Today I want to show you the architecture of my latest AWS project: Software-as-a-Service time series database with REST API. TimeSeries.Guru is a TSDB build to handle large volumes of time series data. The Saas is powered by the high-performance database kdb+ from Kx Systems that sets the standard for time-series analytics. kdb+ makes use of a proprietary array processing language called Q) which is pretty hard to learn. At TimeSeries.Guru we give the power of kdb+ to our customers who have no time to learn the Q programming language but want to benefit from an outstanding piece of technology created for financial institutions.

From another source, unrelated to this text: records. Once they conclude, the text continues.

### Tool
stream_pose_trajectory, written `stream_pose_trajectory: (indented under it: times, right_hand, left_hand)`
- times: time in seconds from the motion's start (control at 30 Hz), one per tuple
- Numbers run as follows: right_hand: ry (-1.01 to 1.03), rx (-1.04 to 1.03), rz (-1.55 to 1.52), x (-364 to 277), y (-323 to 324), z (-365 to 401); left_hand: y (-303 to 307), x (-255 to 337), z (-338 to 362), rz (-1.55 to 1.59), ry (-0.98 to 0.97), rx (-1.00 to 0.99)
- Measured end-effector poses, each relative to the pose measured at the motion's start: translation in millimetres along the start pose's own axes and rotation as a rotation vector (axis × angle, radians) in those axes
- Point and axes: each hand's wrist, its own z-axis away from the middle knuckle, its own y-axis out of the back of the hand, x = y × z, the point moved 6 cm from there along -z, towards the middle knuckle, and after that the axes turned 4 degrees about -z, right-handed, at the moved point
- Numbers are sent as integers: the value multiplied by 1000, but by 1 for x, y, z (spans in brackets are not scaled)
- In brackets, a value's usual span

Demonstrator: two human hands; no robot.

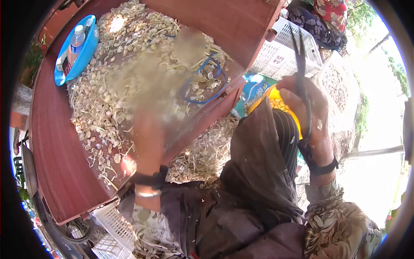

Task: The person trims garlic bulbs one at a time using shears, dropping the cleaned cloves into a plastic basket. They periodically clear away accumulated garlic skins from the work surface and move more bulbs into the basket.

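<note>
My right hand [307, 101] is closed around a pair of scissors [300, 54], whose long dark blades point upward and stand slightly apart. Below that hand is a yellow bowl [278, 105] of pale peeled cloves, partly hidden by my knee. My left hand [147, 118] reaches over a heap of garlic cloves, stems and skins [101, 97] on a reddish-brown tray [60, 151]. A blurred patch covers its fingers, so I cannot see whether they hold anything. A blue cord [207, 102] lies looped on the tray to its right.
A blue basin [88, 49] with a plastic bottle [77, 38] stands at the tray's left edge. White crates [267, 58] are at the upper right, near another person's patterned clothing [317, 26]. Garlic waste [202, 153] lies below the tray's edge. A dark apron [254, 159] covers my lap.
</note>
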Motion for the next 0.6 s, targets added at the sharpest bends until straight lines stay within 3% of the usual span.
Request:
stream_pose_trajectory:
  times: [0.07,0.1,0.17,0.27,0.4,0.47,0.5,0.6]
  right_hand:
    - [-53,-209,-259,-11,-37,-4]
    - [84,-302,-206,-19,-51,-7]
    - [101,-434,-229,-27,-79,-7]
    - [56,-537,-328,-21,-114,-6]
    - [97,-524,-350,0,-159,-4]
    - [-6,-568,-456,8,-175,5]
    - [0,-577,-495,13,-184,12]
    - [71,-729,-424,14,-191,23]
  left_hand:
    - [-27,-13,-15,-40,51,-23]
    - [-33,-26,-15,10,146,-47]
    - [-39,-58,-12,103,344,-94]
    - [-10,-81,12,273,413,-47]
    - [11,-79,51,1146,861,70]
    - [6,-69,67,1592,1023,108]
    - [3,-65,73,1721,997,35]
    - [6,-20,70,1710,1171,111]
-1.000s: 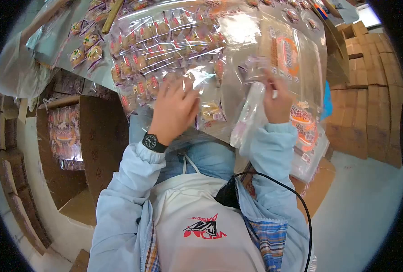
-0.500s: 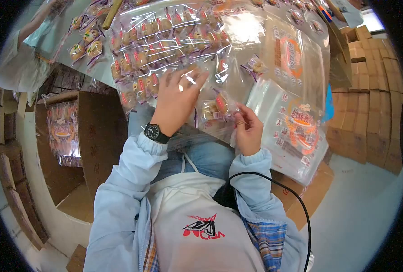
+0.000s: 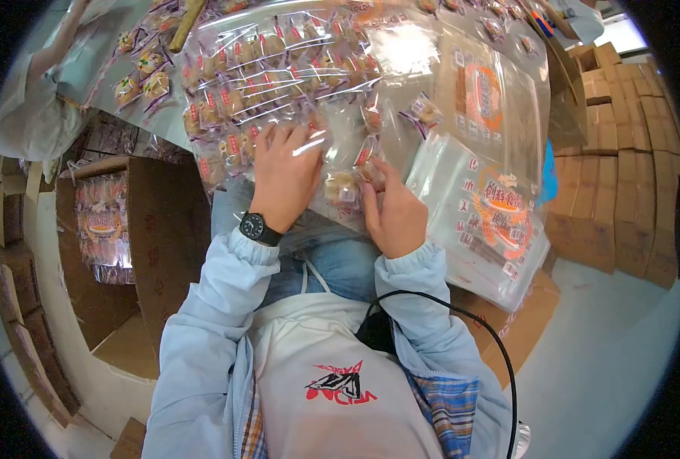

If a customer wants to insert data into a database this needs to be done by calling our REST API. Depending on the AWS region the customer selected for the database a different API endpoint like
us-west-1-api.timeseries.guru must be used. The DNS entry points to an Elastic Load Balancer (ELB) that redirects the requests to one of the backend API machines hosted on Elastic Compute Cloud (EC2). The API backend is responsible for authentication, input validation, (de)serialization and calling the kdb+ database instances. Therefore the API backend needs to access data like API tokens, databases, time series schema, … To reduce latency the management data that is primarily stored in DynamoDB is also cached in ElastiCache Redis Nodes in each region + Availability Zone. Management data is replicated using a SNS topic which distributes messages to SQS queues in every region. The kdb+ database instances are hosted on EC2 and use Elastic Block Store (EBS) network attached block storage to persist data. To increase performance we strip the data to multiple volumes from where kdb+ can read in parallel to saturate the 10Gbit network. Finally a management SQS queue keeps track of tasks like provisioning a new database. In the background all AWS resources are managed with CloudFormation. The following diagram gives you an overview.
The diagram was created with Cloudcraft - Visualize your cloud architecture like a pro.
As I mentioned in the high level overview TimeSeries.Guru is divided into four components.
The REST API backend is implemented in Node.js. restify is the lightweight framework of choice to implement a REST API in Node.js. To communicate with the kdb+ database instances we use our own open-source npm package node-q which implements the q ipc protocol. The REST API backend performance is observed with New Relic and we also write metrics with our own collectd plugin directly into a TimeSeries.Guru database as well. Logs are shipped over to Loggly. The REST API backend automatically scales horizontally to optimize our resource utilization.
We use DynamoDB to store information about our customers like users, databases, time series, and other entities. To postpone the problem of replicating DynamoDB across AWS regions (which is now solved with DynamoDB streams) we have only one source of truth in Ireland. This is not a big problem because most of the database requests are reads which we answer by a Redis Caching layer that we have running in every Availability Zone in every region. The reason for this is to keep network latency to a minimum by not crossing Availability Zones.
The kdb+ database instances are running a few q processes to insert and query data. All data is stored on EBS volumes. Depending on various factors we strip your time series data to multiple volumes from which we can read in parallel to saturate the 10Gbit network. Luckily the operating system caches disk access to avoid going to the disks at all if the same data is needed more often. It all depends on the memory of your database instance (up to 244 GB at the moment).
The Management queue keeps track of tasks like creating a database, importing data, backing up data and stuff like this. A dynamic fleet of EC2 instances picks up the management tasks as required. There is not too much magic going on here. The workers are also implemented in Node.js.
The TimeSeries.Guru architecture was developed with simplicity in mind. We wanted to measure performance before we start to optimize the wrong things. We also wanted to create an elastic and automated system. With the help of Auto Scaling Groups and CloudFormation we achieved both of our goals.